Die Story klingt etwas überdreht und weiß insgesamt auch nicht richtig zu überzeugen. Die Vorgeschichte ist recht actionlastig, verläuft dennoch schleppend und kann als Rahmen der Reise zweier Bären nicht fesseln. Zu kurz ist die Einführung des Brüdertrios und die Entwicklung der einzelnen Protagonisten. Der Mittelteil bietet eigentlich alles im Durchschnitt: Ein wenig Nebencharaktere, wie die beiden Elche Benny und Björn, ein paar Gefahren und spannende Szenen, ein wenig Witz, ein wenig Ungleichheit der beiden Hauptcharaktere, Koda und Kenai kommen wie üblich anfangs gar nicht miteinander aus sowie ein wenig Action, wenn der Bruder Denahi wieder einmal einen Angriffsversuch startet. Ab und zu wird Musik eingespielt, gesungen auch in der deutschen Übersetzung vom unvermeidlichen Phil Collins, leider, denn diese ist derart auf möglichst fröhlich und harmonisch getrimmt, dass es einfach zu viel wird. Die Melodien sind nett, doch die Stimme scheint niederländisch behaftet zu sein, der Sinn dafür erschließt sich nicht. Anstatt Phil Collins in einer Sprache singen zu lassen, die er nicht richtig beherrscht, wäre lieber ein professioneller deutscher Sänger engagiert worden.
Was die Grafik angeht, so bietet „Bärenbrüder“ ein zweifelhaftes Bild: Die Hintergründe sind meist gemalt und statisch und in diesen turnen die einfach gehaltenen 2-D-Bären bzw. Menschen herum. Das wirkt oftmals unstimmig, zudem wäre etwas mehr Detailgetreue in diesem Fall mehr gewesen.
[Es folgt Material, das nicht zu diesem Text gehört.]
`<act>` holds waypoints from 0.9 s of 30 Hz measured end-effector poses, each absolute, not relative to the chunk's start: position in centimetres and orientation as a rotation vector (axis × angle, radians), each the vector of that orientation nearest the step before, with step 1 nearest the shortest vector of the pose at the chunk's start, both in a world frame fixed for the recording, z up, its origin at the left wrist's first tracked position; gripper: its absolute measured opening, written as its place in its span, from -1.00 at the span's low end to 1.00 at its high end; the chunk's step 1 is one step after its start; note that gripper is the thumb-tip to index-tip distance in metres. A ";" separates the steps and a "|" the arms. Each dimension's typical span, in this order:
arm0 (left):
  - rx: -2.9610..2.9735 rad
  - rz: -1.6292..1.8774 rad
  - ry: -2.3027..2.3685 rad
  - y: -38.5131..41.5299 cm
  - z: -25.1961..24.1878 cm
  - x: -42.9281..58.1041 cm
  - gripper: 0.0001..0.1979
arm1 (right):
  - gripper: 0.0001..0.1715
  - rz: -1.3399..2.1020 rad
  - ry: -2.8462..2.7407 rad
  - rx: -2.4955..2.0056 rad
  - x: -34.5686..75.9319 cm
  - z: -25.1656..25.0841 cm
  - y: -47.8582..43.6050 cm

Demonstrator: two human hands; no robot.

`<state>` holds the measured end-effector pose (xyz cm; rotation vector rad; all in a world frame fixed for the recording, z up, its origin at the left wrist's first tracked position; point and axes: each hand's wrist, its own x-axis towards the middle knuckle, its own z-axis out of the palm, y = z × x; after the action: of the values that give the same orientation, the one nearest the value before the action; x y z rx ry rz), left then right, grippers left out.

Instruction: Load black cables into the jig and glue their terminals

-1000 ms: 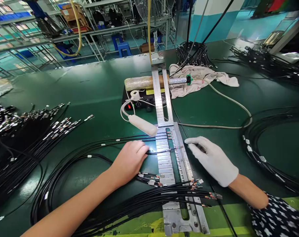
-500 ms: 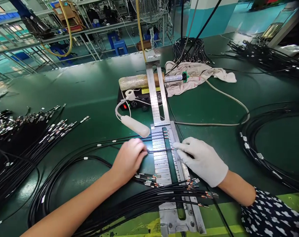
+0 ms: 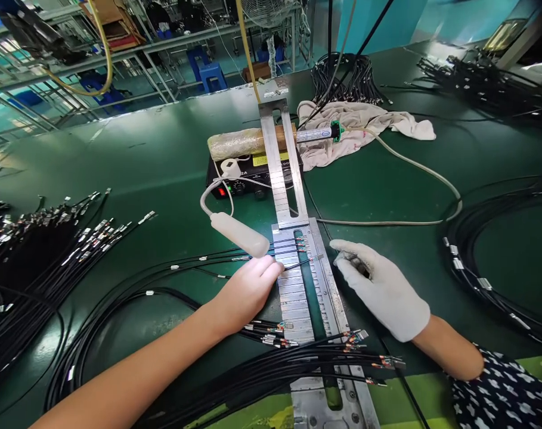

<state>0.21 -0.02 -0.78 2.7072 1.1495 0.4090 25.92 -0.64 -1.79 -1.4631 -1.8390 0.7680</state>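
My bare left hand [image 3: 253, 289] pinches a black cable [image 3: 300, 263] at the left side of the slotted metal fixture [image 3: 295, 304]. The cable's tip lies across the fixture's long slot. Just above it, several cables with exposed coloured wires [image 3: 302, 243] rest in the grooves. Gloved in white, my right hand [image 3: 380, 286] is right of the fixture, touching no cable, with thumb and fingers apart. A white lamp [image 3: 239, 233] shines on the fixture above my left hand. More black cables [image 3: 253, 375] cross the fixture's lower part.
Behind the fixture are a black control box [image 3: 248, 185], a wrapped roll [image 3: 235, 145] and a crumpled cloth [image 3: 318, 156]. Cable bundles lie at left [image 3: 33, 268] and back right [image 3: 485, 89]. A coiled cable [image 3: 465, 268] is on the right.
My right hand has let go of the cable end and moved right, opening. My left hand has shifted up and right with the cable, which now slants upward. The view has shifted slightly.
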 end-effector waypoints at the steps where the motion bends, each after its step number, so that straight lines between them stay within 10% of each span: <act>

Die Schönheit der gemalten Landschaften kann nicht darüber hinwegtäuschen, dass die Figuren hier meist einfach hineingesetzt wurden. Der Computertechnik mit den in jedem Bild sichtbaren drei Dimensionen ist hier wohl ein klarer Vorteil zuzuschreiben, denn die so erzeugten Bilder etwa in „Findet Nemo“ oder dem aktuell gestarteten „Back To Gaya“ wirken stimmiger und nicht wie zwei ungleiche Hälften aneinander gestellt. So leid es tun mag - vielleicht ist die 2-D-Technik tatsächlich an ihren Grenzen und damit überholt.
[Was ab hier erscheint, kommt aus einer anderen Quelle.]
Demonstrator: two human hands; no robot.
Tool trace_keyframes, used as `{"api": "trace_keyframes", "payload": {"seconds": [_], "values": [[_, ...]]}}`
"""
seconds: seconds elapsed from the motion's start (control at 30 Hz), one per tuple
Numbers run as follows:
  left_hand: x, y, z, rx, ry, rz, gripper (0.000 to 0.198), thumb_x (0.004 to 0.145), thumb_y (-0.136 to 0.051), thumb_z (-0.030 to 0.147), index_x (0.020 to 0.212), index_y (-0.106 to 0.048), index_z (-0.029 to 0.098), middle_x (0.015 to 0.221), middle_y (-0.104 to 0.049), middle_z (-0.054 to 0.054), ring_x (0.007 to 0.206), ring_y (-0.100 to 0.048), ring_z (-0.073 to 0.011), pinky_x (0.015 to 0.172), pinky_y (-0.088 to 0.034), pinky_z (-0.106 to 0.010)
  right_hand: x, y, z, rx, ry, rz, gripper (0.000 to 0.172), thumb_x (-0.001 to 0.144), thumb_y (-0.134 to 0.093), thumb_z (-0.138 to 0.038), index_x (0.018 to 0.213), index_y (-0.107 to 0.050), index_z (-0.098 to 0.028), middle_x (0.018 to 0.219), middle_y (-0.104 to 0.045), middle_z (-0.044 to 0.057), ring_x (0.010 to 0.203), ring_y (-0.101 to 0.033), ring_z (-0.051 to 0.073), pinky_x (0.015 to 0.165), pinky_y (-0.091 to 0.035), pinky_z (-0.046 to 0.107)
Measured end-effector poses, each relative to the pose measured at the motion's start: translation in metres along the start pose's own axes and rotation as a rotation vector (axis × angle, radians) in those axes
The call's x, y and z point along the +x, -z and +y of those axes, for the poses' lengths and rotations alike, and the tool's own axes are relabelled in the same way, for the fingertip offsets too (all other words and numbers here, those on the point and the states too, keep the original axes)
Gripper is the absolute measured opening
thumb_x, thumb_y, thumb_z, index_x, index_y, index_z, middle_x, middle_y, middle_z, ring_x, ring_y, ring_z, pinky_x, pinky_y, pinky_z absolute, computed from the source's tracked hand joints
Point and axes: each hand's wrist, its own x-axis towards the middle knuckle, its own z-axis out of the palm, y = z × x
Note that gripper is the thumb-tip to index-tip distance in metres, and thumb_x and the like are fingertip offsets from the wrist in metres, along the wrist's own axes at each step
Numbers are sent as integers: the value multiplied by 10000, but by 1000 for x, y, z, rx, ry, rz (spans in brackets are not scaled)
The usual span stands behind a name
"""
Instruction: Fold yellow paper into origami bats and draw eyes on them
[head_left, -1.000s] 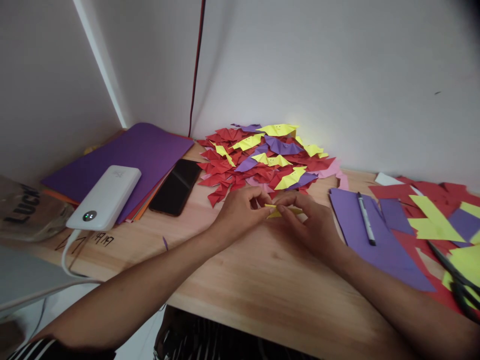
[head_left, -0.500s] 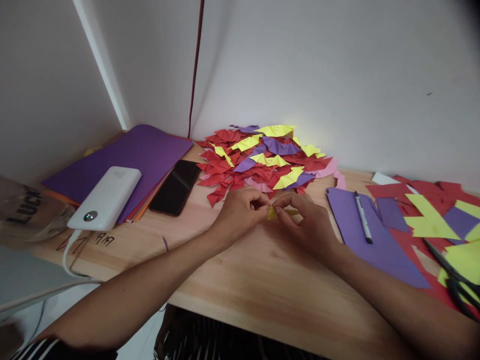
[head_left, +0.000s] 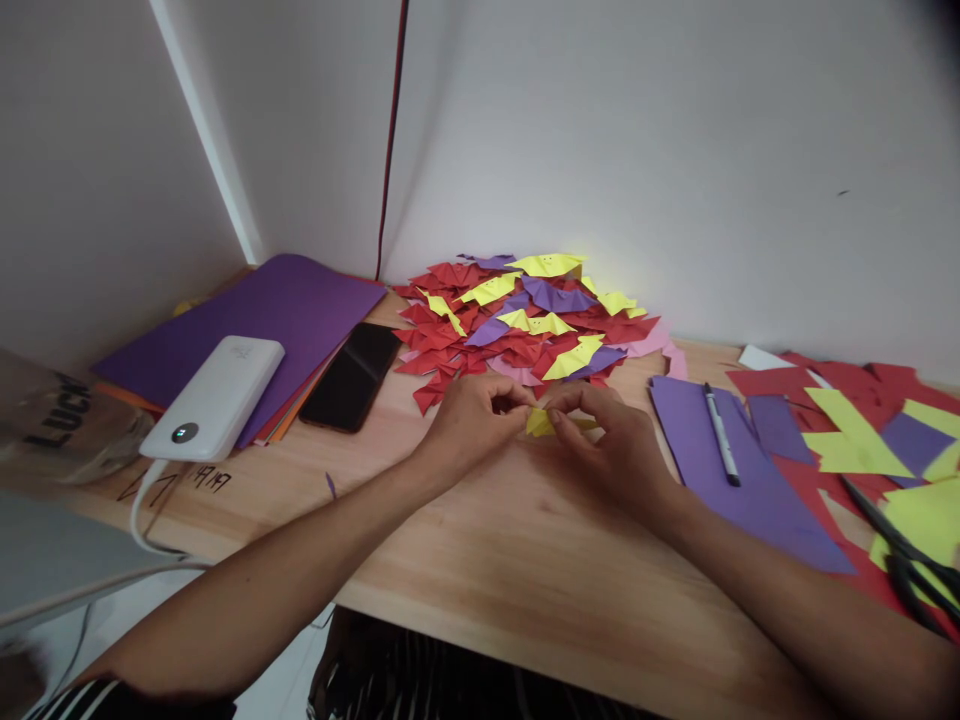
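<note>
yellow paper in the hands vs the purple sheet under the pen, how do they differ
The yellow paper is small; the purple sheet is much larger. The yellow paper is held in the fingertips of the left hand and right hand, while the purple sheet lies on the table. The yellow paper looks folded, whereas the purple sheet lies mostly flat. Both are coloured paper.

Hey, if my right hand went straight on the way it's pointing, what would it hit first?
Beyond the yellow paper it holds, your right hand would probably meet your left hand first; the folded-paper pile lies behind, though depth is unclear.
</note>
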Motion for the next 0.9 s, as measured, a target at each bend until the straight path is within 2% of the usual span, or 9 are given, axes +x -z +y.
{"api": "trace_keyframes", "payload": {"seconds": [0.23,0.5,0.7,0.9], "values": [[-1,-1,1,31,-15,60,71,716,-605,138,721,-676,146,718,-688,-10,657,-604,-108,613,-445,-217,-1,-1,2,3,10,0,65,869,-543,-230,856,-605,-219,845,-695,34,787,-620,201,684,-469,331],[-9,-8,12,174,-111,112,141,712,-572,74,742,-676,164,776,-700,-11,666,-583,-101,602,-421,-214,1,-2,1,-15,183,39,80,866,-521,-170,856,-575,-227,881,-691,36,852,-629,203,782,-450,362],[-6,-6,8,127,-80,112,143,717,-568,92,757,-685,164,788,-705,-15,669,-597,-104,601,-433,-217,0,0,3,-52,181,61,113,858,-512,-166,861,-608,-227,852,-703,36,819,-637,207,757,-454,366],[-7,-8,9,141,-99,103,102,725,-589,97,742,-668,160,771,-693,-7,661,-582,-96,595,-417,-209,2,0,3,-32,155,48,58,863,-548,-205,843,-597,-226,853,-692,35,829,-623,204,778,-445,371]]}}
Was die Dialoge angeht, so beweist „Bärenbrüder“, dass Disney es nicht verlernt hat, Kinderfilme zu machen. Solides Niveau herrscht vor, ein paar kleine Witze werden eingestreut und die Anfangsschwierigkeiten der Freundschaft von Kenai und Koda sind nett aufbereitet. Wirklich neu ist das aber nicht. Etwas übertrieben ist allerdings die Vermittlung der Werte. Toleranz, Vorsicht vor Vorurteilen und zu undifferenzierten Feindbildern und der Unsinn von Zorn werden übermäßig deutlich zur Schau gestellt. Die Aussage ist dabei natürlich nicht falsch, doch hier scheint es sich er um ein Mittel zum Zweck, nämlich die Begeisterung der Eltern, zu handeln. Der tatsächliche pädagogische Wert bleibt fragwürdig. Sicher, schaden wird den Kindern der Genuss des Films nicht, wahrscheinlich werden sie viel mehr Freude daran finden, als ihre erwachsenen Begleiter, doch ob die versuchte Wertedarstellung zündet, ist zumindest zu bezweifeln.
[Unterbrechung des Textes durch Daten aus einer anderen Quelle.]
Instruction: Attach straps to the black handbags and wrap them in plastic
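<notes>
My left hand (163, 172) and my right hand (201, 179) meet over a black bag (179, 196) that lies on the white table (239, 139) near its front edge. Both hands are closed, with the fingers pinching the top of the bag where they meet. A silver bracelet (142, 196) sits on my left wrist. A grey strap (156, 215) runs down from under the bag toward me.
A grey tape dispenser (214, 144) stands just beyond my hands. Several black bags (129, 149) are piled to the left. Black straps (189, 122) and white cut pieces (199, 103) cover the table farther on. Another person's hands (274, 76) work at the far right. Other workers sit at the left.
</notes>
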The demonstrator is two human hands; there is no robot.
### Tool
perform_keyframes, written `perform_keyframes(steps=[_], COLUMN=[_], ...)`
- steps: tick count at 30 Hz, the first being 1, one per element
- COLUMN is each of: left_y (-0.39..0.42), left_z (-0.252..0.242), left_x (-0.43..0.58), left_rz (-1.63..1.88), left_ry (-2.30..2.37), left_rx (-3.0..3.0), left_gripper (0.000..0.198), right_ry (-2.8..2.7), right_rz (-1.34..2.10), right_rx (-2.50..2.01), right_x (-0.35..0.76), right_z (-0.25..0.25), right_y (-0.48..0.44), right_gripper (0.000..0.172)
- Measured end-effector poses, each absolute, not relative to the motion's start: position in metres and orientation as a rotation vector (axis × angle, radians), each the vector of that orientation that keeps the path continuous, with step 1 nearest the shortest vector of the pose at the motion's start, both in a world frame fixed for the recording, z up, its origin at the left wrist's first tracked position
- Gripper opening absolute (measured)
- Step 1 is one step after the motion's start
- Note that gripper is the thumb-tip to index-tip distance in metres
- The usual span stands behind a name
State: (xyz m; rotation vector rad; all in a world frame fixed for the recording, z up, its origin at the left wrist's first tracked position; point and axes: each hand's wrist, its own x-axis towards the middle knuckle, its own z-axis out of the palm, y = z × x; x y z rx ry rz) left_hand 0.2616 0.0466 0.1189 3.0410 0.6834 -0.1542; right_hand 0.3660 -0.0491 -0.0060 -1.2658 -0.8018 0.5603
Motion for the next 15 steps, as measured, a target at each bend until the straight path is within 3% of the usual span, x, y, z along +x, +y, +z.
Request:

Was unter dem Strich herauskommt, ist leider nur Mittelmaß: Ein Film, der sicher für einen Kinogang der Familie geeignet ist, doch nichts vermag wirklich zu begeistern. Der Spannungsaufbau hält sich stark in Grenzen, die Tragödie von Kenai ist ohnehin sehr beschränkt. Auf zum Berg, den Führer für den Weg habe ich schon und sonderlich weit ist es auch nicht – so scheint die Story grob aus seiner Sicht gezeichnet zu verlaufen. Das Ende mutet schließlich etwas merkwürdig an, zwar bleibt das Happy End selbstverständlich nicht aus, doch der Schlusspunkt erscheint arg konstruiert und kann die ohnehin etwas unverständlich verlaufende Geschichte nicht komplett zufriedenstellend zu Ende bringen. Mit „Bärenbrüder“ bleibt Disney leider hinter den Erwartungen zurück und muss sich den Vorwurf gefallen lassen, immer nur dieselben Schemata zu verwenden und diese nicht ausreichend zu variieren.